→ **YOUR INSTRUCTIONS**: Your task is to copy the stretch of lines in the records below that begins with the line containing "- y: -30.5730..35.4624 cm" and ends with the line containing "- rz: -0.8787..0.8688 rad", exactly as written, with nothing added.

Items from a data source
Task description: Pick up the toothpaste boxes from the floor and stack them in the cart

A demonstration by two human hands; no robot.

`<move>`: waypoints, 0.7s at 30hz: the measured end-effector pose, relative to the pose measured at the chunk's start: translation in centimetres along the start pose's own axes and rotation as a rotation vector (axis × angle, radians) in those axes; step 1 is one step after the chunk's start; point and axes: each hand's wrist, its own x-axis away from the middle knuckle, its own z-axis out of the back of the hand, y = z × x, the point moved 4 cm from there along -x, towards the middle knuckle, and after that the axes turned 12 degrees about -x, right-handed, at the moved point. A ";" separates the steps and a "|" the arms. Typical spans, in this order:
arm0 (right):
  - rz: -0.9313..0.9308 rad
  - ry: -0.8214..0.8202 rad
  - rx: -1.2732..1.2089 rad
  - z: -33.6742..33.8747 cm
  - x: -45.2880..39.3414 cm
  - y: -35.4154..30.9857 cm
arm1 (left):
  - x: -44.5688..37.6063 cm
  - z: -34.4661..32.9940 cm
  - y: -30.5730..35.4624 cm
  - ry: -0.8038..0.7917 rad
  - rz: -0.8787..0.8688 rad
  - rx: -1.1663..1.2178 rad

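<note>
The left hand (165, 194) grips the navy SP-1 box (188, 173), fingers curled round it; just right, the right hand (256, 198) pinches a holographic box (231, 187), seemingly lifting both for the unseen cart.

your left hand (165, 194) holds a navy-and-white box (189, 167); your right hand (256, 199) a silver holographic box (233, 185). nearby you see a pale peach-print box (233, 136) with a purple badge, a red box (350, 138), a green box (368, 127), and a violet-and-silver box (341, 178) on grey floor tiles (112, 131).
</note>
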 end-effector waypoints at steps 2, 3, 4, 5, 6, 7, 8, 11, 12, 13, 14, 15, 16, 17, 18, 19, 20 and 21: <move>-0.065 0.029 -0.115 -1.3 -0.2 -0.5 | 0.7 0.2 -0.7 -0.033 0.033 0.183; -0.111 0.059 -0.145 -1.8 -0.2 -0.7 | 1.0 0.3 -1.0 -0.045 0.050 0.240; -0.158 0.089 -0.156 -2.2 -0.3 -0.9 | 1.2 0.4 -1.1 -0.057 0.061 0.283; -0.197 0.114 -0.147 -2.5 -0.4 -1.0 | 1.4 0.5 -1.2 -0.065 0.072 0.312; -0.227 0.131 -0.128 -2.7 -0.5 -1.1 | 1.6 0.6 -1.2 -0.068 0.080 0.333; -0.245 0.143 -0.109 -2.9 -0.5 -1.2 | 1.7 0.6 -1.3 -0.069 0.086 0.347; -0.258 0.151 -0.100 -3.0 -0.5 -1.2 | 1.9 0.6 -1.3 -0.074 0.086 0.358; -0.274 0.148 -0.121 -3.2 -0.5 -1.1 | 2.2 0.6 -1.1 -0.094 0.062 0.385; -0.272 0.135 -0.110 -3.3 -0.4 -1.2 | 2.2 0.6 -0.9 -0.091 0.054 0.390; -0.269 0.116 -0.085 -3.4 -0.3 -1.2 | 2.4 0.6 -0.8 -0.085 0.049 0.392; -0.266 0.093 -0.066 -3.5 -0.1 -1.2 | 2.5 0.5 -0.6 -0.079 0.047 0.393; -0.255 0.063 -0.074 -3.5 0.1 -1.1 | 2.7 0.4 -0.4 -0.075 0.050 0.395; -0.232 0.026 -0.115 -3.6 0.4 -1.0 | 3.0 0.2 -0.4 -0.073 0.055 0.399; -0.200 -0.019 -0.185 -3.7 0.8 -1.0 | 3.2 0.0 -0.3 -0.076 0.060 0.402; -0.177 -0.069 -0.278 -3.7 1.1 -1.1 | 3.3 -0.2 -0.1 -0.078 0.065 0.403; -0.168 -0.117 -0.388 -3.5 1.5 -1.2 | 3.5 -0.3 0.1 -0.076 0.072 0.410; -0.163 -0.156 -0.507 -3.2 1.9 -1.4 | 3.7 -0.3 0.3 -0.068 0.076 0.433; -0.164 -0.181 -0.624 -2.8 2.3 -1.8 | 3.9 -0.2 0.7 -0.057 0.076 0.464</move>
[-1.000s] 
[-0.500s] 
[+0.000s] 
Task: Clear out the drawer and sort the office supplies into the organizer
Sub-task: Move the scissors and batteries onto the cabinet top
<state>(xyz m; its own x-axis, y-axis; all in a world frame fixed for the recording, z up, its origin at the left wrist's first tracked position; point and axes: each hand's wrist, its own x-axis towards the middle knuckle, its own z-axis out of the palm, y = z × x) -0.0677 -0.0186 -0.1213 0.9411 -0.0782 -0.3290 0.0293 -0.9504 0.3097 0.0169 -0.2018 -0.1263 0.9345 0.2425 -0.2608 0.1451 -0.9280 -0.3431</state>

→ **ANSWER TO THIS TASK**:
  - y: -30.5730..35.4624 cm
  - ry: -0.8038..0.7917 rad
  - rz: -0.8787..0.8688 rad

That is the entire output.